Problem to work on> Transcribe the records below exactly, from their first line through the line containing "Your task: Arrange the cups". Omit every line after it.

------------------------------------------------------------

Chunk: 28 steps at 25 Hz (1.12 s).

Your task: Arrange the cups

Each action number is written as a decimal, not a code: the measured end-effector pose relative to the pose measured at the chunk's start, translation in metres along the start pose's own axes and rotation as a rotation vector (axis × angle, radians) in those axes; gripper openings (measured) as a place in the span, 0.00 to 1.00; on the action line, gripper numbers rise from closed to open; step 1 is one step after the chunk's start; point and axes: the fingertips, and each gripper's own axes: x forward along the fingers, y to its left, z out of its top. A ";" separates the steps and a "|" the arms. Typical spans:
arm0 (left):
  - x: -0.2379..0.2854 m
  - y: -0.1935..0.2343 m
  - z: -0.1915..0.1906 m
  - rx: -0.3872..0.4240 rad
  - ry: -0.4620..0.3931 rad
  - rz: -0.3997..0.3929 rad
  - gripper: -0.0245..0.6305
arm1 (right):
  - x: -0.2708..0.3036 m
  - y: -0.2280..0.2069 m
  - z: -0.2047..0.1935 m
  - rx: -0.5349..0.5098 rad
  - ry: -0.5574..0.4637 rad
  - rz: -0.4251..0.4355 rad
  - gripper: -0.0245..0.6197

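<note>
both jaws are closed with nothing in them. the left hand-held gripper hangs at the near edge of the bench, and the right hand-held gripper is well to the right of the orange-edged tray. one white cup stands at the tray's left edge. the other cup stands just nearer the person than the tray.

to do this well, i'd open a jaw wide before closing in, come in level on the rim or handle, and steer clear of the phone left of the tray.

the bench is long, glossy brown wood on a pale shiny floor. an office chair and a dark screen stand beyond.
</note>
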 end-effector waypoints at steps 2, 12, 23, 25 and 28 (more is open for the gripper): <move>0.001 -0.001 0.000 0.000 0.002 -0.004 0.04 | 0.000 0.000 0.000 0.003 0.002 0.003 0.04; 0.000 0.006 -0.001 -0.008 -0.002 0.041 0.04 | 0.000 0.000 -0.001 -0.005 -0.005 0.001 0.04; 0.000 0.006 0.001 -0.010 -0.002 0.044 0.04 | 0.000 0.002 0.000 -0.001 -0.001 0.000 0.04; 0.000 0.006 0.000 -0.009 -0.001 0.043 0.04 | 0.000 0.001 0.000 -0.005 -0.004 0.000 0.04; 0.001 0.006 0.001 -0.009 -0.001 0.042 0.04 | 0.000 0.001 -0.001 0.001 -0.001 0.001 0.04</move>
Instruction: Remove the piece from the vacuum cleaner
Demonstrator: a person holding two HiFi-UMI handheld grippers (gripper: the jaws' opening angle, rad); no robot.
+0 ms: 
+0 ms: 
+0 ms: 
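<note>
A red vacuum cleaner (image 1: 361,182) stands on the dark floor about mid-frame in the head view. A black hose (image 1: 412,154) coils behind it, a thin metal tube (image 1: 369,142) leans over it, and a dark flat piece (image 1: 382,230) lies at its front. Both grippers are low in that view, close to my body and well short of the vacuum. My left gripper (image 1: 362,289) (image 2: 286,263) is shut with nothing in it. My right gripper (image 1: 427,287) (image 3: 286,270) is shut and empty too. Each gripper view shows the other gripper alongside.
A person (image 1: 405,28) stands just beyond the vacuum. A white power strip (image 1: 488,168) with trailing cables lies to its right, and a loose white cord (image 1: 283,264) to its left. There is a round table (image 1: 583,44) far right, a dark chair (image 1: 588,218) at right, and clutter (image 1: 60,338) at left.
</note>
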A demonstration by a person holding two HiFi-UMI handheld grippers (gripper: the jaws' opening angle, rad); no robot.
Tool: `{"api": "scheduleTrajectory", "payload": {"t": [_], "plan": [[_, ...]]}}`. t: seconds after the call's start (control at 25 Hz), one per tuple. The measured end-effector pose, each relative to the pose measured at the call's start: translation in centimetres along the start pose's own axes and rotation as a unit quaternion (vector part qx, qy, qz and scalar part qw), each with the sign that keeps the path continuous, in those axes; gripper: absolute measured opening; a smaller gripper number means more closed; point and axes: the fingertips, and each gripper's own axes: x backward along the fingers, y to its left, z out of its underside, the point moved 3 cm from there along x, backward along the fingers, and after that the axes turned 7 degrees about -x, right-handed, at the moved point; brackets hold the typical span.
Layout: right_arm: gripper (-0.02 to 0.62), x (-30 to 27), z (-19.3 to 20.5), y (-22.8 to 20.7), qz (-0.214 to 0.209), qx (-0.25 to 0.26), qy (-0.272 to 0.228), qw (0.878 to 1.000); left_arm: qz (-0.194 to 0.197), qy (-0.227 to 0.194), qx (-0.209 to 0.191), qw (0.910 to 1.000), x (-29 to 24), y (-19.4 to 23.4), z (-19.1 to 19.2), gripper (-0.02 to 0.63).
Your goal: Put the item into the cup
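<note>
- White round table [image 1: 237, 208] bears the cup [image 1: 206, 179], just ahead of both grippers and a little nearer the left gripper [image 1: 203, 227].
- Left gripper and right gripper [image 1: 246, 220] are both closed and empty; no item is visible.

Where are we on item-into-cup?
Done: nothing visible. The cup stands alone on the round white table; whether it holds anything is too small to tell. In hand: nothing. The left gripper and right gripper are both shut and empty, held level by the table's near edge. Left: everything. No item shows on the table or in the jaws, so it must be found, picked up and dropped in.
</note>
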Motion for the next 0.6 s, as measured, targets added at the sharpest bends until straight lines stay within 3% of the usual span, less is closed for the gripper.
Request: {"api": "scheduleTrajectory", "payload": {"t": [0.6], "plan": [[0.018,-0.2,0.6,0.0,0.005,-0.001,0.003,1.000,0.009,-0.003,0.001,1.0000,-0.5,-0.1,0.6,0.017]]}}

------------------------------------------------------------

Expected answer>
Chunk: 28 steps at 25 Hz (1.12 s).

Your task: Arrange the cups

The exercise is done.